M2 fell by at least 2% the other four times resulting in three depressions---the 1870’s, 1921, and the Great Depression, and one panic in 1893.
To oversimplify, the bottom line is that the most rapid decline in M2 since the Great Depression nearly 100 years ago is yet to be reflected in economic data because of the ‘lag effect’.
I believe the U.S. economy is rapidly approaching the end of that lag---the point in real time when higher interest rates and falling money supply will significantly impact spending, profits, employment, and the general health of the U.S. economy.

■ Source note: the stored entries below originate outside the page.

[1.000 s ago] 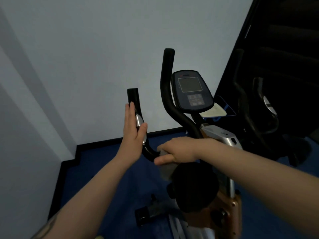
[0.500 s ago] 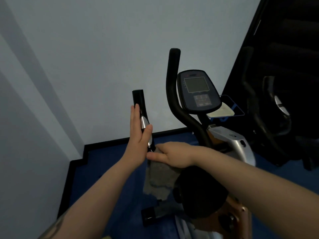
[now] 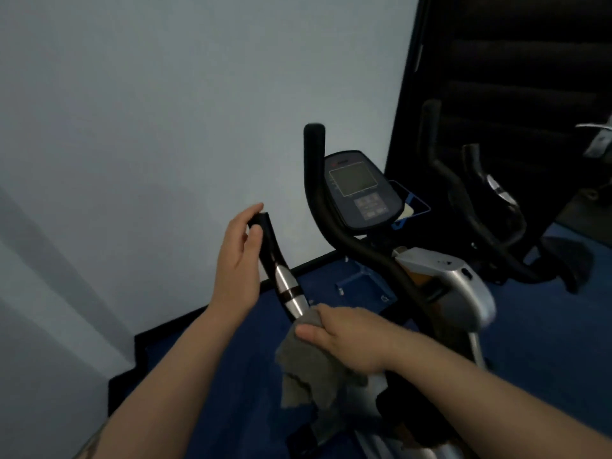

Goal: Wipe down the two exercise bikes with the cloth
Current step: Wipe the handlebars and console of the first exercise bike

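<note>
Resting the left hand (image 3: 236, 260) flat against the outer side of the left handlebar (image 3: 276, 265), fingers (image 3: 246, 217) straight and pressed together, tips reaching just past the black end of the grip, thumb (image 3: 253, 241) crossing onto the near face of the bar without curling fully round it. Touching and steadying rather than clenching.

Gripping the grey cloth (image 3: 308, 366) in the right hand (image 3: 347, 339), fingers curled over the top of the bunched fabric, thumb (image 3: 309, 334) lying straight along its near side. Pressing the upper fold of the cloth against the lower end of the same handlebar, just below the silver sensor band (image 3: 289, 289); letting the remainder of the fabric hang loose beneath the palm, over the blue floor (image 3: 205, 366). Hiding the fingertips under the cloth, so how tightly they are closing cannot be told.

Standing just beyond both hands: the near exercise bike (image 3: 450, 279), with its right handlebar (image 3: 314, 180) rising upright, its console (image 3: 359, 190) tilting toward the camera between the two bars, and its silver housing sitting below. Showing, just right of the console, a small blue-edged tray (image 3: 414, 207) with a pale item on it. Sitting further right, apart from the first, near a dark slatted panel (image 3: 513, 77): the second bike (image 3: 480, 207), black and dim, untouched by either hand. Filling the left and upper view: a plain pale wall (image 3: 149, 111) meeting a black skirting strip (image 3: 165, 329).
</note>
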Motion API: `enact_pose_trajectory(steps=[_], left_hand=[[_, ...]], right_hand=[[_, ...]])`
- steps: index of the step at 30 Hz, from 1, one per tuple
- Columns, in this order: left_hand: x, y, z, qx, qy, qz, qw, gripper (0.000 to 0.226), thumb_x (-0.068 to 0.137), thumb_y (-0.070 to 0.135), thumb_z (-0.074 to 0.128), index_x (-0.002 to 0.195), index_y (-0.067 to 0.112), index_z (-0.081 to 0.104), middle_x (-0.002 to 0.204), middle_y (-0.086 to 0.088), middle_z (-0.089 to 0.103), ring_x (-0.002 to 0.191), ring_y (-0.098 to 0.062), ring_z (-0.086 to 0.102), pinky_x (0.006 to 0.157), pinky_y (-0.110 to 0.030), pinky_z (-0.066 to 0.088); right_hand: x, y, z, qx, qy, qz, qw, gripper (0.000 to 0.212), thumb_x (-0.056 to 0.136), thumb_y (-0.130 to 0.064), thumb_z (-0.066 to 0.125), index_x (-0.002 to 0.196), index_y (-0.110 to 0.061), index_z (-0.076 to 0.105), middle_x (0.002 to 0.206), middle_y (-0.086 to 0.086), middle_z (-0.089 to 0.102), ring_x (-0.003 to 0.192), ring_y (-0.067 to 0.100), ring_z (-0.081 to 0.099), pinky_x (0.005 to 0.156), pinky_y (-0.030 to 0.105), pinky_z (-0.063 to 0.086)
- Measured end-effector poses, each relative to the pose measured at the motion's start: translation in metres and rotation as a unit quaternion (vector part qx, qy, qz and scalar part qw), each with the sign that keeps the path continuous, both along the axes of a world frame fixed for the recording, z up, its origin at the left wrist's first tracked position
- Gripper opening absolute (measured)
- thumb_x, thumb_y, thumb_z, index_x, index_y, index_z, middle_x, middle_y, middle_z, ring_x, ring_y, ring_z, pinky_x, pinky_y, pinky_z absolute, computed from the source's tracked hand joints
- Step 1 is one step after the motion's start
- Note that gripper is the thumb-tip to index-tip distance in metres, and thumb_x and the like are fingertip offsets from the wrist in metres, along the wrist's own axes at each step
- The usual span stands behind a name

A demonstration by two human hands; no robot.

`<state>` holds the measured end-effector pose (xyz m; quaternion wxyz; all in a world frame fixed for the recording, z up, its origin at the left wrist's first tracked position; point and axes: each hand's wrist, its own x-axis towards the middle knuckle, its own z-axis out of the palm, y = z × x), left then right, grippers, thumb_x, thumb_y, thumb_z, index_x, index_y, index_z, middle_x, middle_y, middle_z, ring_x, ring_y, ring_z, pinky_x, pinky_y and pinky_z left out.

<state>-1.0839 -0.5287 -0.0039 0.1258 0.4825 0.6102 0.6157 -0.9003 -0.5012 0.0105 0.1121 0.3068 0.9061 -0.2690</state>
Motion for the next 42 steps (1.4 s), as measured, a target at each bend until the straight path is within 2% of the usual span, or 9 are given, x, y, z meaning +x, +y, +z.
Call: enact_pose_trajectory(steps=[4, 7, 11, 15, 22, 29, 33, 37, 42], left_hand=[[-0.011, -0.002, -0.003, 0.019, -0.016, -0.034, 0.999, 0.037, 0.102, 0.029, 0.032, 0.128, 0.02, 0.057, 0.126, 0.011, 0.057, 0.118, 0.004, 0.05, 0.098, -0.006, 0.033], [-0.013, -0.002, -0.005, 0.033, -0.042, -0.054, 0.997, 0.04, 0.1, 0.035, 0.028, 0.126, 0.024, 0.057, 0.124, 0.014, 0.057, 0.119, 0.001, 0.051, 0.102, -0.014, 0.036], [-0.025, -0.004, -0.004, 0.021, -0.046, -0.091, 0.995, 0.046, 0.102, 0.035, 0.022, 0.13, 0.022, 0.056, 0.131, 0.013, 0.057, 0.124, -0.002, 0.05, 0.11, -0.025, 0.036], [-0.039, -0.009, -0.003, 0.002, -0.047, -0.147, 0.988, 0.045, 0.106, 0.031, 0.021, 0.134, 0.02, 0.054, 0.133, 0.017, 0.055, 0.122, 0.008, 0.048, 0.101, -0.007, 0.034], [-0.039, -0.011, 0.003, 0.014, -0.114, -0.201, 0.973, 0.047, 0.1, 0.035, 0.026, 0.132, 0.018, 0.054, 0.131, 0.009, 0.059, 0.12, 0.002, 0.053, 0.097, -0.009, 0.039], [-0.05, -0.007, -0.007, 0.02, -0.061, -0.212, 0.975, 0.046, 0.104, 0.032, 0.022, 0.135, 0.021, 0.053, 0.133, 0.019, 0.055, 0.125, 0.006, 0.047, 0.1, -0.006, 0.034], [-0.04, -0.003, -0.012, 0.049, -0.1, -0.198, 0.974, 0.041, 0.101, 0.03, 0.027, 0.129, 0.022, 0.056, 0.129, 0.013, 0.058, 0.121, -0.001, 0.052, 0.098, -0.011, 0.039], [-0.026, 0.001, -0.016, 0.083, -0.098, -0.134, 0.983, 0.039, 0.101, 0.025, 0.029, 0.128, 0.017, 0.056, 0.128, 0.015, 0.057, 0.122, -0.001, 0.051, 0.102, -0.013, 0.036], [-0.014, 0.0, -0.018, 0.075, -0.081, -0.075, 0.991, 0.045, 0.1, 0.03, 0.029, 0.134, 0.015, 0.053, 0.132, 0.016, 0.054, 0.125, 0.004, 0.047, 0.103, -0.009, 0.032]], right_hand=[[-0.007, -0.027, -0.009, 0.124, -0.023, -0.028, 0.992, 0.032, 0.105, -0.038, 0.032, 0.13, -0.02, 0.039, 0.116, 0.008, 0.051, 0.1, 0.027, 0.054, 0.09, 0.04, 0.037], [-0.045, -0.023, 0.001, 0.027, 0.099, -0.191, 0.976, 0.04, 0.104, -0.046, 0.03, 0.125, -0.016, 0.043, 0.118, 0.01, 0.057, 0.1, 0.028, 0.056, 0.081, 0.04, 0.043], [-0.09, -0.005, 0.008, -0.051, 0.264, -0.281, 0.921, 0.045, 0.1, -0.054, 0.032, 0.118, -0.016, 0.048, 0.107, 0.005, 0.062, 0.099, 0.023, 0.06, 0.081, 0.037, 0.048], [-0.086, -0.008, -0.002, -0.035, 0.295, -0.265, 0.917, 0.034, 0.1, -0.051, 0.037, 0.121, -0.025, 0.045, 0.102, -0.002, 0.063, 0.093, 0.018, 0.061, 0.076, 0.037, 0.05], [-0.124, 0.012, 0.019, -0.024, 0.419, -0.266, 0.868, 0.037, 0.101, -0.048, 0.035, 0.125, -0.022, 0.045, 0.109, 0.004, 0.065, 0.101, 0.02, 0.063, 0.09, 0.048, 0.05], [-0.093, 0.011, 0.003, -0.011, 0.277, -0.24, 0.93, 0.029, 0.102, -0.046, 0.035, 0.115, -0.021, 0.044, 0.099, -0.001, 0.062, 0.092, 0.016, 0.061, 0.076, 0.034, 0.049], [-0.103, 0.018, 0.011, -0.054, 0.296, -0.247, 0.921, 0.035, 0.102, -0.046, 0.037, 0.116, -0.016, 0.044, 0.1, -0.001, 0.058, 0.09, 0.012, 0.057, 0.068, 0.025, 0.042], [-0.088, 0.014, -0.007, -0.06, 0.275, -0.226, 0.933, 0.035, 0.097, -0.046, 0.049, 0.118, -0.019, 0.042, 0.108, 0.003, 0.061, 0.097, 0.016, 0.06, 0.08, 0.033, 0.051], [-0.043, 0.019, 0.001, -0.12, 0.128, -0.107, 0.979, 0.053, 0.092, -0.051, 0.056, 0.126, -0.016, 0.037, 0.111, -0.003, 0.055, 0.098, 0.01, 0.056, 0.078, 0.022, 0.045]])
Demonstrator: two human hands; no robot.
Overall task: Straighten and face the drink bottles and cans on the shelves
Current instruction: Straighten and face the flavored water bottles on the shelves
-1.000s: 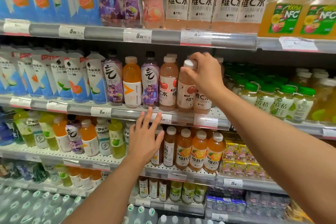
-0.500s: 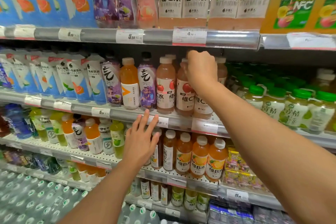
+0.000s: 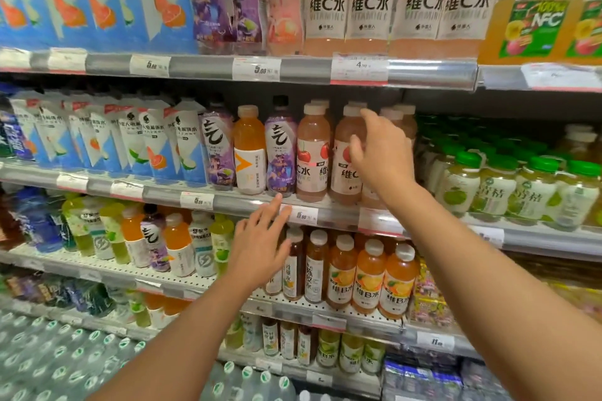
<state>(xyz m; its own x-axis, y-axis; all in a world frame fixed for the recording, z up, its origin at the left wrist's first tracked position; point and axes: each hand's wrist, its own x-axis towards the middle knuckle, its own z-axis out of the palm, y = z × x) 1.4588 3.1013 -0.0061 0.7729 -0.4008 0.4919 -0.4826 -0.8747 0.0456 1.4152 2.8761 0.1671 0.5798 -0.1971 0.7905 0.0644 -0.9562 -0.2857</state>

Facts are stubborn and financial markets like to argue with facts but they could be in for a severe reality check once facts overpower hopes.
Net advances were -458/-859 on the NYSE/NAZ yesterday weighing down the McClellan Oscillator and Summation Indices as the SPX fell to a new low for the month and the Summation Indices more deeply lower.
The FOMC report is scheduled today with a press conference to follow.
These reports are traditionally the most significant market movers of any month.
An FOMC in September/October… typically volatile months… raises the expectations for extraordinary volatility today.
Yesterday the SPX recaptured the 4430 Maginot line. Watch that line today as a second mouse move opens the door to 4340, the August low.
In between resides the 20 week moving average at 4395.
The 20 week mving average has not been fully tested since…you guessed it---March.